Taiwa Hensokuki, due macchine che si parlano

Taiwa Hensokuki

Anche se ad una prima impressione sembra solo roboante, “Taiwa Hensokuki“, un lavoro del 2006 di Mohri Yuko, si rivela costituito di due laptop IBM che hanno installati software di sintesi vocale – uno è settato per tradurre testo in voce, mentre l’altro attua il riconoscimento vocale. Il lavoro di Mohri, incluso nella mostra Extended Senses, stabilisce una nuova installazione per una funzionalità tecnologica assodata sfidando i computer ad interagire con sé stessi piuttosto che con il tipico utente umano. I due computer montati a muro sono programmati per avere una conversazione trasmettendosi e scambiandosi dati, che con l’andare del tempo ciclano e si trasformano in qualcosa di banale e incoerente. In fatti, Taiwa significa “dialogo” in giapponese, mentre Hensokuki può essere tradotto come “trasmissione”. Il testo che un computer legge “ad alta voce” è analizzato dall’altro, che legge a sua volta il risultato dell’interpretazione per attivare l’analisi per primo, avanti e indietro in una sorta di loop; un processa che si ripete per tutto il giorno.
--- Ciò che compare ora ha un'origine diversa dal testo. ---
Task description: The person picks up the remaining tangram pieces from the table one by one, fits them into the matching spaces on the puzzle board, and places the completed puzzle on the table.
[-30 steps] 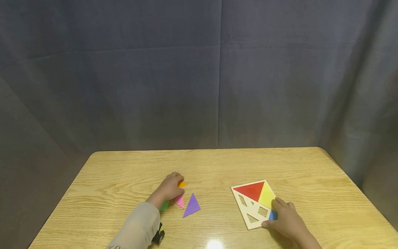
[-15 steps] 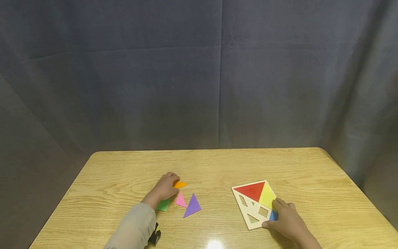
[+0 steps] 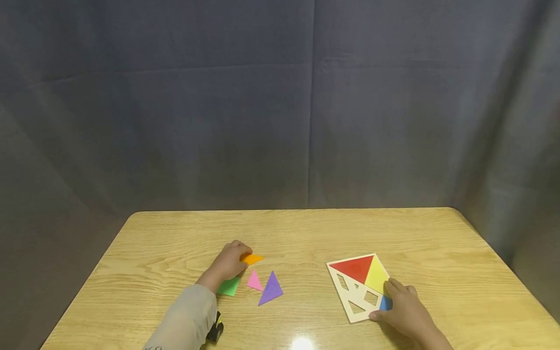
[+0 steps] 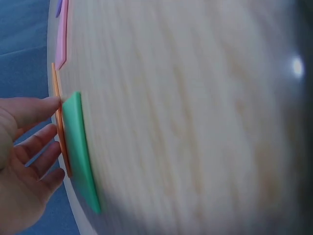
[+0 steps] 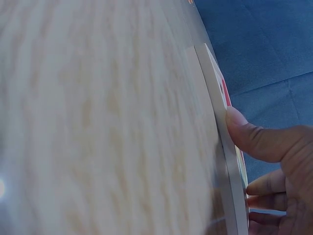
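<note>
My left hand [image 3: 229,262] pinches an orange parallelogram puzzle piece [image 3: 253,259]; in the left wrist view the thumb lies on one side of the piece [image 4: 61,129] and the fingers on the other. Just below that hand lies a green piece [image 3: 229,287], partly covered by the wrist. To its right are a small pink triangle [image 3: 254,281] and a larger purple triangle [image 3: 272,288]. My right hand [image 3: 407,311] grips the near right corner of a cream tangram board [image 3: 351,295]. Red [image 3: 354,269], yellow [image 3: 377,275] and blue [image 3: 385,303] pieces sit in the board, beside several cut-outs.
The wooden table [image 3: 302,238] has rounded far corners, and a grey curtain [image 3: 262,121] hangs behind it. A black wrist device [image 3: 216,328] shows beside the left sleeve [image 3: 185,313].
My left hand has shifted a little left with the orange piece, uncovering more of the pink triangle and green piece. The right hand and board stay in place.
</note>
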### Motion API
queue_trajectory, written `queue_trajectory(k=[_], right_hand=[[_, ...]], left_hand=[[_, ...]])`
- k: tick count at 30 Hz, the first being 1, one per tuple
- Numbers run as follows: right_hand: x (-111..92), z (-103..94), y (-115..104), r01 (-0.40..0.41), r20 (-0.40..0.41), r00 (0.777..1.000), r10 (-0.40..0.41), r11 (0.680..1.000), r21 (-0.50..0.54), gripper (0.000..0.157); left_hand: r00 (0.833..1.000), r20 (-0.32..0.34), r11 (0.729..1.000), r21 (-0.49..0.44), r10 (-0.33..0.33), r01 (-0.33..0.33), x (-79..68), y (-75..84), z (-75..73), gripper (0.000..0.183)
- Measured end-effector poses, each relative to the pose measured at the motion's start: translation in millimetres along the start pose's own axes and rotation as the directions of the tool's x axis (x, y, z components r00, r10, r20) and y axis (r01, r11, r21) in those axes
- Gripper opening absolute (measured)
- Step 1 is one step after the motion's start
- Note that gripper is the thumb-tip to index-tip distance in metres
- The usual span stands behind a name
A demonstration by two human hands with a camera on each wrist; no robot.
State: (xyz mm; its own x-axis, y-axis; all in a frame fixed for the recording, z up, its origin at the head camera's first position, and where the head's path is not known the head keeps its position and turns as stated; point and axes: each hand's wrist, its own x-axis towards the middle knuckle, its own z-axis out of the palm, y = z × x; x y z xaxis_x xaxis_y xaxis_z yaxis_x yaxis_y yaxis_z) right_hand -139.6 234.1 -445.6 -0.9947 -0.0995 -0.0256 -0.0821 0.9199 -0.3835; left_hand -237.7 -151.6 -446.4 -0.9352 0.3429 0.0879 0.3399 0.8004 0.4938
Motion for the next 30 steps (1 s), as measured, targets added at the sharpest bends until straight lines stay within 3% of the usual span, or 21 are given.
queue_trajectory(k=[14,30], right_hand=[[0.0,1.0,0.2,-0.007,0.0,1.0,0.007,1.0,0.017,0.096],[0.1,2.1,1.0,-0.002,-0.014,1.0,0.003,1.0,0.017,0.096]], left_hand=[[1.0,-0.017,1.0,0.028,-0.014,0.015,3.6,-3.5,1.5,0.023],[0.999,0.027,0.999,0.038,-0.033,0.032,7.2,-3.1,0.7,0.02]])
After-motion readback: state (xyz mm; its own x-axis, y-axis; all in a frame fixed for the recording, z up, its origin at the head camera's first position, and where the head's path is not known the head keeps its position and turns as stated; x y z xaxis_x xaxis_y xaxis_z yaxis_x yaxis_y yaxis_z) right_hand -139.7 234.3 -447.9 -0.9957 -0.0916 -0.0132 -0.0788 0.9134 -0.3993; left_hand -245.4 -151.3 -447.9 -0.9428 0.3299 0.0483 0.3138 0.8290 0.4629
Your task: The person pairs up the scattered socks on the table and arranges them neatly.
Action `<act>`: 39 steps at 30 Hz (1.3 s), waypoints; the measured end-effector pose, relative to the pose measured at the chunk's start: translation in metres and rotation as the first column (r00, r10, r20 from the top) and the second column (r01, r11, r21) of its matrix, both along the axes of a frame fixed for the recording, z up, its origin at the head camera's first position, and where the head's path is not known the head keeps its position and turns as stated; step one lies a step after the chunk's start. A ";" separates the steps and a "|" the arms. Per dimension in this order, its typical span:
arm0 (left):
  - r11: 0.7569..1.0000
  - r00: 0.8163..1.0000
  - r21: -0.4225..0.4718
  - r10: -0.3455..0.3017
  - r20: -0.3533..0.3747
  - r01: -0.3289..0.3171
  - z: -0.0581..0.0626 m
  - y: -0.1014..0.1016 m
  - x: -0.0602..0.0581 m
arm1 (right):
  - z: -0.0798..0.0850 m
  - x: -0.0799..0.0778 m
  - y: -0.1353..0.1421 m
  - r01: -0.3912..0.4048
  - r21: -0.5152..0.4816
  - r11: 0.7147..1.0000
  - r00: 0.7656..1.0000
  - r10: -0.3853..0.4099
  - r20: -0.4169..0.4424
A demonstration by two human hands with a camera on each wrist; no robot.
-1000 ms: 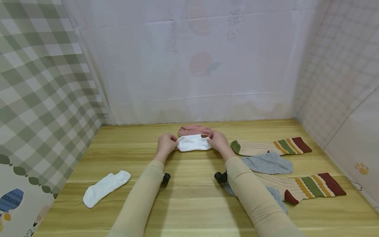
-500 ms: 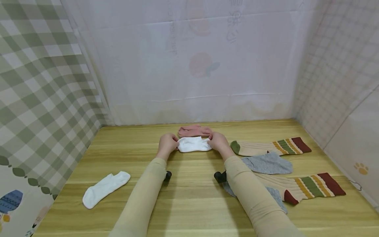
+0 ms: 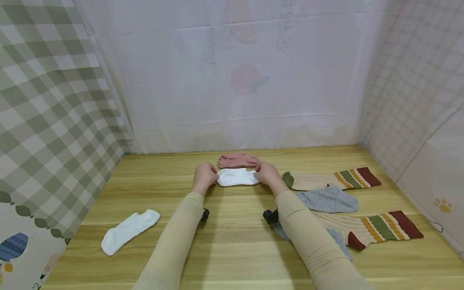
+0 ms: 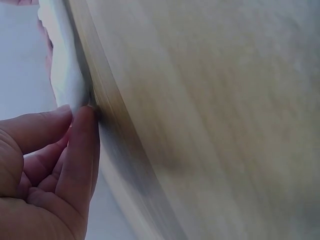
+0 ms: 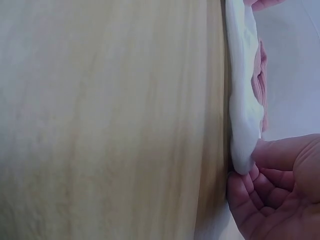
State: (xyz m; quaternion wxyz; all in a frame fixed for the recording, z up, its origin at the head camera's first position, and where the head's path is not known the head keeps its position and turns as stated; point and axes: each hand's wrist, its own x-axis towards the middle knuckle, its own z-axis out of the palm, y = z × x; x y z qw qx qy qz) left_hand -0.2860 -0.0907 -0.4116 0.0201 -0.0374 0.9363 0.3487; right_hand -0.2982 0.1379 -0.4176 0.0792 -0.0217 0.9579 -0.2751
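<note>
A white ankle sock (image 3: 237, 177) lies stretched sideways between my two hands at the back middle of the table. My left hand (image 3: 205, 175) pinches its left end between thumb and fingers, as the left wrist view shows with the sock (image 4: 69, 82) at the fingertips. At the other end, my right hand (image 3: 268, 173) pinches the sock; in the right wrist view its thumb (image 5: 280, 152) presses on the white fabric (image 5: 242, 100). Just behind it lies a pink sock (image 3: 237, 160), close to the white one's far edge.
Another white ankle sock (image 3: 129, 230) lies at the left of the wooden table (image 3: 232, 257). To the right are a striped sock (image 3: 331, 180), a grey sock (image 3: 329, 199), a second striped sock (image 3: 377, 229) and a grey sock (image 3: 338, 241) partly under my right sleeve.
Both hands have brought the white sock slightly toward me and down, so more of the pink sock shows behind it. Over the last half second almost nothing has moved.
</note>
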 end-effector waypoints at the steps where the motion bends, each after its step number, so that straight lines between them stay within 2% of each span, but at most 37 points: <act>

Attraverso due cavi RCA collegati ad un amplificatore, la conversazione in loop è trasmessa a due altoparlanti senza casse. I frastornati risultati dell’incontro virtuale, in una monotona voce da robot femminile giapponese, alludono alla vulnerabilità degli input tecnologici e alla fragilità dei funzionamenti della macchina. Infine i risultati sono resi attraverso una stampante Epson, sospesa a quattro metri dal suolo con l’output cartaceo che si arrotola su stesso sul pavimento.